Ante esta situación, y pensándolo desde una óptica de comunicación política, el presidente podría fácilmente aducir la toma de medidas respecto a los policías implicados —se les ha expulsado del cuerpo, van a ser juzgados, etc.—, condenar de forma contundente lo ocurrido y, de algún modo, intentar ubicarse en el liderazgo moral del país, consciente de lo que está mal y esperanzador respecto a la existencia de un futuro mejor, respetando las protestas y desaprobando los excesos que puedan tener lugar. Pero, claro, no es el caso.
Trump ha elegido prender fuego al país. Y, ojo, uso el verbo “elegir” conscientemente, porque no creo que estemos —solo— ante un ejemplo de estupidez. “¡LEY Y ORDEN!” —así, en mayúsculas— es uno de sus tuits más virales de estos días, pero quizá la expresión más polémica en uno de sus tuits recientes haya sido la de “Cuando empiezan los saqueos, empiezan los tiroteos”. Toda una amenaza y una apología de la violencia que Twitter tuvo que marcar como tal al incumplir su código ético —no así Facebook, puesto que, al parecer, Mark Zuckerberg tiene más problemas con los pezones que con los tiroteos—.
Pero quizá lo más ilustrativo de su visión de la política y su estrategia de comunicación fue la bronca a los gobernadores de estados, desbordados ante las protestas: “La mayoría de ustedes son débiles. [...] Si no dominan, están perdiendo el tiempo. Les van a arrollar, ustedes van a parecer una panda de idiotas. Tienen que dominar”. Y no sé a ustedes, pero a mí estas palabras no me hicieron pensar en ningún héroe marcado por la épica. A mí lo primero que se me vino a la cabeza al leerlas fue El Fary con aquel discurso sobre su rechazo al “hombre blandengue” que no ejercía su tradicional dominio sobre la mujer. De testosterona va el juego.
Si Donald Trump realmente quiere que las protestas vayan amainando, la chulería y la agresividad no parecen ser buenos aliados. Más bien son una gasolina perfecta para que todo arda. Porque una parte de la ciudadanía comprueba así que, lejos de que la muerte de George Floyd pudiera considerarse como un hecho terrible pero aislado, el racismo está tan institucionalizado en Estados Unidos que el propio presidente del país se ubica visceralmente en el lado de la trinchera contrario a quienes luchan contra la discriminación racial. Y esa es una conclusión tristísima y terrible.

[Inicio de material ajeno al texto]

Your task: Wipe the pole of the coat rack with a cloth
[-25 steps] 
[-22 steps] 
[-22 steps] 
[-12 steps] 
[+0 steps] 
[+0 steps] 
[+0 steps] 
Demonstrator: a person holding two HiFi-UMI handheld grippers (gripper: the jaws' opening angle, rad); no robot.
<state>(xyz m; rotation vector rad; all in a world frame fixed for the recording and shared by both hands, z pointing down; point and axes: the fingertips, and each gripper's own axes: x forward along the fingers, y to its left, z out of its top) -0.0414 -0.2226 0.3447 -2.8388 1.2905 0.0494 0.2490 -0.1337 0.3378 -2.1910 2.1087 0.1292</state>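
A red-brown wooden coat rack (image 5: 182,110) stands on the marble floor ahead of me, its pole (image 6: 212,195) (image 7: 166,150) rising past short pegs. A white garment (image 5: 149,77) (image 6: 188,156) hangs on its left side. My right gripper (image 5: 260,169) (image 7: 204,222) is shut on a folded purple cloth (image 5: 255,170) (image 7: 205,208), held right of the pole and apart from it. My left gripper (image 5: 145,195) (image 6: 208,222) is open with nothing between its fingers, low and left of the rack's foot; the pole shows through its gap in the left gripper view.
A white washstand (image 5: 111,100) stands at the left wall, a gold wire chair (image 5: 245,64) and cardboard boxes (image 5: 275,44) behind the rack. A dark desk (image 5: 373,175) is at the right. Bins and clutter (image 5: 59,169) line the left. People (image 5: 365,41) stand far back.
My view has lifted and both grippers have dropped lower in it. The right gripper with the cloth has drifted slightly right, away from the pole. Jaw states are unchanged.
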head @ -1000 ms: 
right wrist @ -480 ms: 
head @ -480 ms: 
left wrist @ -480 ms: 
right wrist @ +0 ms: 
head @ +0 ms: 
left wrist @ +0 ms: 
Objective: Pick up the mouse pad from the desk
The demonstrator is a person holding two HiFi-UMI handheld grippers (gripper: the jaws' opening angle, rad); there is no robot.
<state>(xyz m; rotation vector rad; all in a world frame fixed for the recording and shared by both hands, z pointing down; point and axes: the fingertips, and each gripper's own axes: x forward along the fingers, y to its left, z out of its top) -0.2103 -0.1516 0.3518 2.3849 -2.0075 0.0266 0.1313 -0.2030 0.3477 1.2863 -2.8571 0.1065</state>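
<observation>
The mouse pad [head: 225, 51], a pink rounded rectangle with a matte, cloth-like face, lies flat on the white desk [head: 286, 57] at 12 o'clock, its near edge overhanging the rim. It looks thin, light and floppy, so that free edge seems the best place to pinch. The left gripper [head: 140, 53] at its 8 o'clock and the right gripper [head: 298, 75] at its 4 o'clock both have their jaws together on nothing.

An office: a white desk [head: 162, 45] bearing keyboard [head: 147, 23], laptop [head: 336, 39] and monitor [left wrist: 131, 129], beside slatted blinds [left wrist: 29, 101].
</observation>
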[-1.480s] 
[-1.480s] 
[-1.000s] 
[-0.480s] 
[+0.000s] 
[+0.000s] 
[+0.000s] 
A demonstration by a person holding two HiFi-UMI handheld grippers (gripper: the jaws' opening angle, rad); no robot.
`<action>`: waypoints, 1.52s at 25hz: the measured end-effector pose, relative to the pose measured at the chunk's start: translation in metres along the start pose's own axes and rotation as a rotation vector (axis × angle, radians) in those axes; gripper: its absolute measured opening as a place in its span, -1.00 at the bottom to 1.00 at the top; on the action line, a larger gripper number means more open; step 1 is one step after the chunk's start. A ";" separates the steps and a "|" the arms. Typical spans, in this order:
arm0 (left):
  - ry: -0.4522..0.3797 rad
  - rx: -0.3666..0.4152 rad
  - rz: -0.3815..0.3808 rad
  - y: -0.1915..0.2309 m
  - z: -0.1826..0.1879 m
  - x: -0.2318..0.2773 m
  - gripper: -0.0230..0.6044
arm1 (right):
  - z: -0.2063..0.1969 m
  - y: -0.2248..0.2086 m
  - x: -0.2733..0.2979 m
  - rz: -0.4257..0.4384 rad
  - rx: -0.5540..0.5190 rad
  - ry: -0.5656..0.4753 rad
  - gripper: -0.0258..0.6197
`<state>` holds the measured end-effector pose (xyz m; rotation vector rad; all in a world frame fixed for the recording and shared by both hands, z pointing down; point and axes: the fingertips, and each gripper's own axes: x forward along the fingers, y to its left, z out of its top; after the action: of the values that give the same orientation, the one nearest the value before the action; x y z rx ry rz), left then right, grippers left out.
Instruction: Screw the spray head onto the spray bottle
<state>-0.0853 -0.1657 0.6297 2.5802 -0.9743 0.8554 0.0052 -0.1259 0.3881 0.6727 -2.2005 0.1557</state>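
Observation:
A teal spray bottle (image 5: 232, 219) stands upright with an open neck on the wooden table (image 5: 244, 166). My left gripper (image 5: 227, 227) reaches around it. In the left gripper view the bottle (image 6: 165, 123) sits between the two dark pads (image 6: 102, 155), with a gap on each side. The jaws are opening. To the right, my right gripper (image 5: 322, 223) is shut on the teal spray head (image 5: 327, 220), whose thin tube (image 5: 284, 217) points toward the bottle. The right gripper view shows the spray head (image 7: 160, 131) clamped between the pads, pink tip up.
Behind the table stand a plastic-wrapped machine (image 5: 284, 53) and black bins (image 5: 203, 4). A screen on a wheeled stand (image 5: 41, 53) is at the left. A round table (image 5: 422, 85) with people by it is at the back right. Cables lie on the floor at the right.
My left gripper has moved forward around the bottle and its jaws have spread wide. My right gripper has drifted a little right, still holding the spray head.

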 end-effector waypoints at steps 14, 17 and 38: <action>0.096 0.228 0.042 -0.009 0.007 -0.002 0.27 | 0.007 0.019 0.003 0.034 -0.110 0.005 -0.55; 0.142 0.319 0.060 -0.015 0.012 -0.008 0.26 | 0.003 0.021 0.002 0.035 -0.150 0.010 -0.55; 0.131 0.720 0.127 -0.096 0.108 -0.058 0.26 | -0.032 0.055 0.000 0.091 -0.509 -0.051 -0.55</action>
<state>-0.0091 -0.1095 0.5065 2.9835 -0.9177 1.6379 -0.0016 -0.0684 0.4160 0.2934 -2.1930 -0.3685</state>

Por supuesto, una parte de lo que sucede tiene que ver con la propia personalidad de Trump y su estilo habitual de comunicación. Pero, ojo, esto también tiene que ver con un cálculo electoral, ya no solo porque haya mucho racismo sociológico en Estados Unidos, sino porque a una buena parte de la población le fascina esa exhibición de testosterona por parte de su líder. El problema es que, en la medida en que a la otra mitad del país le horroriza —máxime dada su extemporaneidad en el momento actual—, el presidente es responsable de enardecer indirectamente las protestas y de acentuar la fractura social en un país con riesgo de quebrarse. Porque considero que habitualmente la inteligencia y la empatía suelen ser mejores asesoras que la testosterona. Pero, claro, yo soy un “hombre blandengue”. Eso sí, a mucha honra.